*** INFORMATION SUPPLIED ***

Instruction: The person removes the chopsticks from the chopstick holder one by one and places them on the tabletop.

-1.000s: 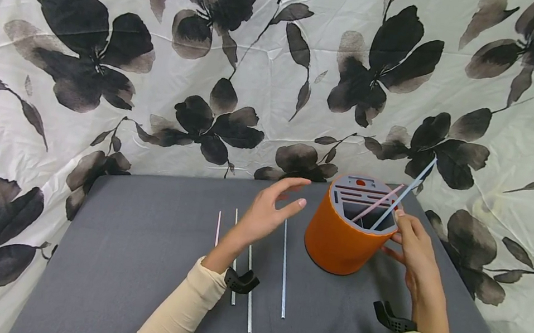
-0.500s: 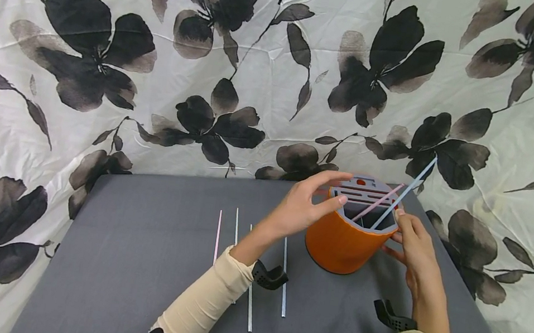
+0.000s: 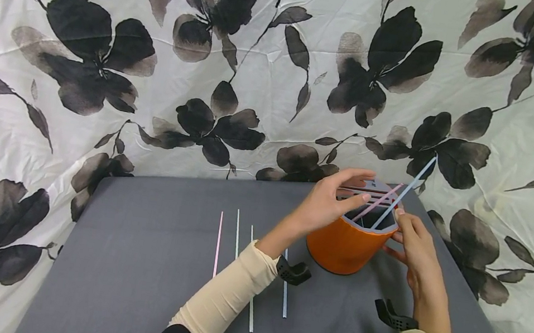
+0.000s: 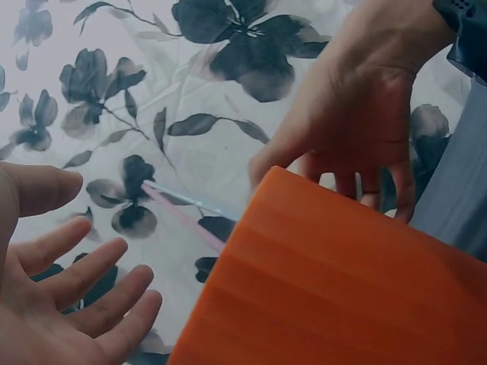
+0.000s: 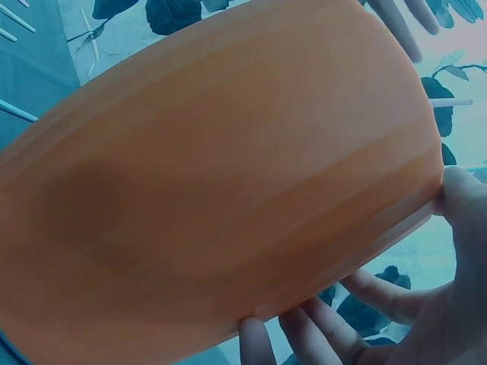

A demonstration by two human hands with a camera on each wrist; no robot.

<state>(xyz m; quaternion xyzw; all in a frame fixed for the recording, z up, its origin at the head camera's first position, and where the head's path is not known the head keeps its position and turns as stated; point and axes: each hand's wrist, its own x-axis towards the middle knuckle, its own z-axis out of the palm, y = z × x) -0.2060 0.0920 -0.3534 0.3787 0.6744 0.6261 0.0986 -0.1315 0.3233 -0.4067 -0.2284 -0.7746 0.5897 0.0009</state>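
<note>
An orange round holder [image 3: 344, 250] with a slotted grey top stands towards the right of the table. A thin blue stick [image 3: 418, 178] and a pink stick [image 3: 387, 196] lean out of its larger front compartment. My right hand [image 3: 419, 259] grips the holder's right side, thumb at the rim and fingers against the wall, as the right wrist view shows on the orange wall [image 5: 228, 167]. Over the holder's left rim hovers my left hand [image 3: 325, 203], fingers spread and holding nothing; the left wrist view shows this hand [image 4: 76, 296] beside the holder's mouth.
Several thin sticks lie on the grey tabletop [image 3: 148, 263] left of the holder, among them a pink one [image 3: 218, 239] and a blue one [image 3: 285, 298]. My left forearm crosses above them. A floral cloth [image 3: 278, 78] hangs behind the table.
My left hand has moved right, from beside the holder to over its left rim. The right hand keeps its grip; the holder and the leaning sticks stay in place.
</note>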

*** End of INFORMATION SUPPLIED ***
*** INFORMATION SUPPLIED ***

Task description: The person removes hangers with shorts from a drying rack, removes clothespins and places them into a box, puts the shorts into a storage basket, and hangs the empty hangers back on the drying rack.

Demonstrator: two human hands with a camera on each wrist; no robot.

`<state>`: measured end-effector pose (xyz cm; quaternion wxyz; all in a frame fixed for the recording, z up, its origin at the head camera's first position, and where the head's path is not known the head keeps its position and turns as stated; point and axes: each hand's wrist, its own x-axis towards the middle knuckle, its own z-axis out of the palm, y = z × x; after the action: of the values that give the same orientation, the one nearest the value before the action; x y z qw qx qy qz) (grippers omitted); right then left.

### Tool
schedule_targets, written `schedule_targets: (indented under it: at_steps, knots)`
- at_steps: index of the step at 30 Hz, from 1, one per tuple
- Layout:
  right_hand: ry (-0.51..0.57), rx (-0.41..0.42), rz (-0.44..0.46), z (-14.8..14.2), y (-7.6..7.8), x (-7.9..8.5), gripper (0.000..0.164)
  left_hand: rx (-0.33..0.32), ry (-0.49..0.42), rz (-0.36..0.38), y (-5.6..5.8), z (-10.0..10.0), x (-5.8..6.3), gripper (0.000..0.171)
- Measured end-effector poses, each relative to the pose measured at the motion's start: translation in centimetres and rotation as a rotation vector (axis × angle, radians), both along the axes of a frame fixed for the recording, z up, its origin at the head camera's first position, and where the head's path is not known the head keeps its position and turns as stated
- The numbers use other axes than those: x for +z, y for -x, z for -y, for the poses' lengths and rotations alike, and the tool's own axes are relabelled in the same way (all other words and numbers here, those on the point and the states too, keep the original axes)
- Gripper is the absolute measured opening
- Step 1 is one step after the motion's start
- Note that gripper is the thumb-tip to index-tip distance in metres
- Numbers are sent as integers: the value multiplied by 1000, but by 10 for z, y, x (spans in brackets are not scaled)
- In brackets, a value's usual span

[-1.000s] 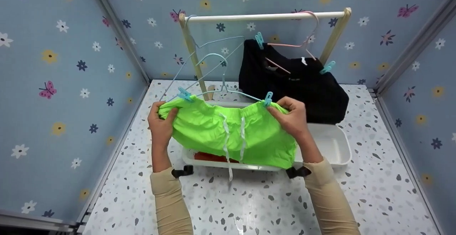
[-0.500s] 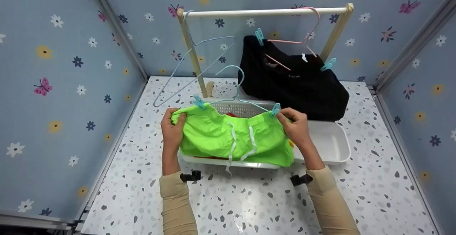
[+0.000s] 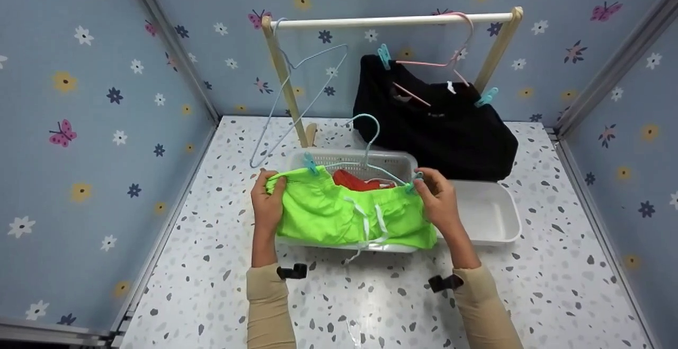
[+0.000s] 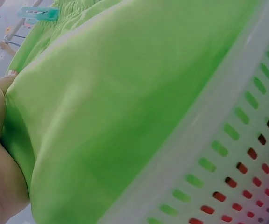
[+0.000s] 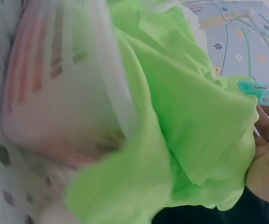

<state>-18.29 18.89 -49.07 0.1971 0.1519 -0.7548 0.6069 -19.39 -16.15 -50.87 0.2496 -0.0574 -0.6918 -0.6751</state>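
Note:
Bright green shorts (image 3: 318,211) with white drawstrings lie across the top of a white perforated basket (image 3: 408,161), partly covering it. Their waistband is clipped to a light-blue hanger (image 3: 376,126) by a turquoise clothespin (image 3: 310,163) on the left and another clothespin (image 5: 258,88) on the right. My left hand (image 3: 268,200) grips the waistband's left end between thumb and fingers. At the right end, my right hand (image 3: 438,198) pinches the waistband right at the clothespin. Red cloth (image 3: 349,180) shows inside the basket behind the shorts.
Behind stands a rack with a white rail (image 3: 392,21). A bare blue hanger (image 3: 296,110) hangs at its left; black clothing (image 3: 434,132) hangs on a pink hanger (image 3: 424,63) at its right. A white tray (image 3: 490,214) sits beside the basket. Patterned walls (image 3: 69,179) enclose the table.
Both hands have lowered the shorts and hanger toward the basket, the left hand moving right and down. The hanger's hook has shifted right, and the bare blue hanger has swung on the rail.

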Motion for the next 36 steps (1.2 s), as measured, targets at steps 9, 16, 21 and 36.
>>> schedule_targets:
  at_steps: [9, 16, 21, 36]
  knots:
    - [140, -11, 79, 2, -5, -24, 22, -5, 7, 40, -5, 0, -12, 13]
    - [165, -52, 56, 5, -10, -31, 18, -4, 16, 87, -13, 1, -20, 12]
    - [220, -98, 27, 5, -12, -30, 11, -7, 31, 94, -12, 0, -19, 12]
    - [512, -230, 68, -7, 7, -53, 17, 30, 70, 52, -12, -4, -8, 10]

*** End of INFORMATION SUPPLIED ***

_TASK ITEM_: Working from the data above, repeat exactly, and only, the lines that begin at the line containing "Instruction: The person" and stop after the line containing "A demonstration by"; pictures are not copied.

_ANSWER FOR THIS EXERCISE_:
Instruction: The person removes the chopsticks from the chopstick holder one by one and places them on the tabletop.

-1.000s: 
-0.500s: 
+0.000s: 
+0.000s: 
+0.000s: 

A demonstration by two human hands with a camera on each wrist; no robot.

The requested output has been fully supplied.